This Security, and any other Securities of this series and of like tenor, are issuable only in registered form without coupons in initial denominations of $200,000 and increments of $1,000 thereafter. The denominations cannot be changed without the consent of the Trustee. The denomination of each interest in this Security shall be the “Tradable Amount” of such book-entry interest.
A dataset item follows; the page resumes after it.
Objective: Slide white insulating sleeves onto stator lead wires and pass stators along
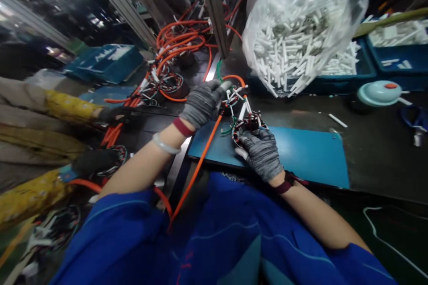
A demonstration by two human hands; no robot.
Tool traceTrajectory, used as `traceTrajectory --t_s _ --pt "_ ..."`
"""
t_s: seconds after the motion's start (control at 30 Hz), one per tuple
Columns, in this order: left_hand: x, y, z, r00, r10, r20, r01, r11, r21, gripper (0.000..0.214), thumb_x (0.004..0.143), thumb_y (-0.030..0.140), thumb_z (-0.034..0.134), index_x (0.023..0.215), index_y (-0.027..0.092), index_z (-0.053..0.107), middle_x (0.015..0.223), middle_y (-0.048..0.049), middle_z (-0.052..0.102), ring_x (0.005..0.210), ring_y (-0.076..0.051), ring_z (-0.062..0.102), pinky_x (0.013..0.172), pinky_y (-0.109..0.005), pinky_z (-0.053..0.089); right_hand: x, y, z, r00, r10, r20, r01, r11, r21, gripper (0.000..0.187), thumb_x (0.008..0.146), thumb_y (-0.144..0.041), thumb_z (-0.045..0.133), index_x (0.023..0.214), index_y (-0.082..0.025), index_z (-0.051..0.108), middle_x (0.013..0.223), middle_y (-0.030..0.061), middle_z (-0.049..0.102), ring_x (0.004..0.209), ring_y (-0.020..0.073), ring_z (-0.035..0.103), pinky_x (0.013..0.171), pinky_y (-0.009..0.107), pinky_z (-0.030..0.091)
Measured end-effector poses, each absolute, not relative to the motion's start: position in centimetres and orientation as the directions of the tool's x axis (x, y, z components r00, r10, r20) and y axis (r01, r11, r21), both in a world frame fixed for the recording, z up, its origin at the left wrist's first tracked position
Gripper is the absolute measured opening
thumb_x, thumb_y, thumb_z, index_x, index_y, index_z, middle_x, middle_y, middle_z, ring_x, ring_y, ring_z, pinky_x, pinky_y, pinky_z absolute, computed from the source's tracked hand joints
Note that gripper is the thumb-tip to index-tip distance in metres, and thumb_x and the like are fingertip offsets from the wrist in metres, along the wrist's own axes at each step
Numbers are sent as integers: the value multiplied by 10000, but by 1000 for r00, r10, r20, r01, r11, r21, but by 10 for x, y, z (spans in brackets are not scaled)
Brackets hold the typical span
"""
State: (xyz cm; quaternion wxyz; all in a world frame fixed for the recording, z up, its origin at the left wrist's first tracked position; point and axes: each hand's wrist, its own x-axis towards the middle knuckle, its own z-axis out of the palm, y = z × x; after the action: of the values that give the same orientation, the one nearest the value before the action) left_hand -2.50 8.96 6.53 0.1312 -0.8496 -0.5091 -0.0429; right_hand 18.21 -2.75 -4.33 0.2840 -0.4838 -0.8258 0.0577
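Both my hands wear grey knit gloves. My right hand (261, 151) is closed round a small round wound coil (248, 124) with red, white and black wires, held over a blue mat (307, 153). My left hand (203, 103) is closed on the white-sleeved wire ends (238, 94) rising from the coil, beside an orange cable (200, 160) that runs down toward my lap.
A clear bag of white tubes (294, 31) stands behind, in front of blue bins (397, 49). A teal tape dispenser (379, 92) sits at right. Orange cable bundles (177, 42) pile at the back. At left a co-worker's yellow sleeves (72, 107) and dark gloves handle coils.
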Motion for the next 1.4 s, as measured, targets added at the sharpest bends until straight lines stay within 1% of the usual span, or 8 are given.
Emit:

Prior to the Automatic Conversion, the aggregate Tradable Amount of the interests in this Security shall equal this Security’s outstanding principal amount. Following the Automatic Conversion, the principal amount of this Security shall equal zero, but the Tradable Amount of the book-entry interests in this Security shall remain unchanged as a result of the Automatic Conversion.
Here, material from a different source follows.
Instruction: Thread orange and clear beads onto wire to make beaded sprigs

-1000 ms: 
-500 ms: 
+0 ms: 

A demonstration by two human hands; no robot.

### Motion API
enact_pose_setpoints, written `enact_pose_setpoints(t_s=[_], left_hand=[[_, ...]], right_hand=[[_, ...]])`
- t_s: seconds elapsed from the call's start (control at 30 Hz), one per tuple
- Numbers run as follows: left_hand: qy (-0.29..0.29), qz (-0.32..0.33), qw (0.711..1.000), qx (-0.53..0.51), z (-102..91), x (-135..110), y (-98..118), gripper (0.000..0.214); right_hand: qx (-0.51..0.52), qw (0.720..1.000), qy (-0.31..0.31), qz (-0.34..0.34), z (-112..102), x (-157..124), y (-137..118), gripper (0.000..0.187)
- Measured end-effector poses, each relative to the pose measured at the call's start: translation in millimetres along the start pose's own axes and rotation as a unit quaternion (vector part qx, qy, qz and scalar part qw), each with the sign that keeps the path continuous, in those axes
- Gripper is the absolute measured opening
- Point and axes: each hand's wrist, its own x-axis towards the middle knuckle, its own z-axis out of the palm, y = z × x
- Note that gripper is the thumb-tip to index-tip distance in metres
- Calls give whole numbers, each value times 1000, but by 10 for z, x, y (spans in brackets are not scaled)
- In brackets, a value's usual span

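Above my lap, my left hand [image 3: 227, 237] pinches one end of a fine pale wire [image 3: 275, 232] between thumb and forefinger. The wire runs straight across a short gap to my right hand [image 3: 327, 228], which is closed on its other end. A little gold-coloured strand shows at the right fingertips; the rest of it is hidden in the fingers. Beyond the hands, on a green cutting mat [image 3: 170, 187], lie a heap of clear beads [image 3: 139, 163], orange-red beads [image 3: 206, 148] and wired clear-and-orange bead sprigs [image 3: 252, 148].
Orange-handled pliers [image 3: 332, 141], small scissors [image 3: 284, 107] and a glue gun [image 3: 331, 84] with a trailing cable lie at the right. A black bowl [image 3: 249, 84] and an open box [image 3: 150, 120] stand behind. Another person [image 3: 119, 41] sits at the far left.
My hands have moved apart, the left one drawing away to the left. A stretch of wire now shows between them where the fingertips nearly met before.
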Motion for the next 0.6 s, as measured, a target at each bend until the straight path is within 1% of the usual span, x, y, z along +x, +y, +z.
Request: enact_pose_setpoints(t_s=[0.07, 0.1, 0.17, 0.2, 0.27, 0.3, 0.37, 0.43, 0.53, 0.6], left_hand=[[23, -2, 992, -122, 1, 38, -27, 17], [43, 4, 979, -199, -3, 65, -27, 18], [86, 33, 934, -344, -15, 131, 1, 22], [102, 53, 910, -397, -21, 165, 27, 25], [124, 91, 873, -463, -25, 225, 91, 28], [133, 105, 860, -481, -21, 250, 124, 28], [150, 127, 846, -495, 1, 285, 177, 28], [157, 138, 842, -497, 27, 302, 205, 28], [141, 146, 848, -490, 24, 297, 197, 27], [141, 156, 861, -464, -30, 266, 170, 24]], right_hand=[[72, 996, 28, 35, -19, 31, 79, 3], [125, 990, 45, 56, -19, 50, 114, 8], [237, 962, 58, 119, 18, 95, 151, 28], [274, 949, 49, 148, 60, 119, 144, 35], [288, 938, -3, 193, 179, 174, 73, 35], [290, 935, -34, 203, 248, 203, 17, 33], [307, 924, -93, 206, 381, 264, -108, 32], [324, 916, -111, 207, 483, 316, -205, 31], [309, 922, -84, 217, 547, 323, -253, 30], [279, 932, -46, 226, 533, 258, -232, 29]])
Prior to due presentment of this Security for registration of transfer, the Company, the Trustee and any agent of the Company or the Trustee may treat the Person in whose name this Security is registered as the owner hereof for all purposes, whether or not this Security be overdue, and neither the Company, the Trustee nor any such agent shall be affected by notice to the contrary.
This Security shall be governed by and construed in accordance with the laws of the State of New York, except as otherwise provided for (i) pursuant to Section 1.12 of the Capital Securities Indenture and Section 9.07 of the First Supplemental Indenture, the subordination provisions referred to herein and in Section 5.01 of the First Supplemental Indenture (which amends in its entirety Section 12.01(a) of the Capital Securities Indenture), which are governed by, and construed in accordance with, Scots law (other than the Trustee’s own rights, duties or immunities under Article 12 of the Capital Securities Indenture, as amended by Section 5.01 of the First Supplemental Indenture, or otherwise), and (ii) the authorization and execution by the Company of this Security shall be governed by (in addition to the
19
laws of the State of New York relevant to execution) the jurisdiction of the Company.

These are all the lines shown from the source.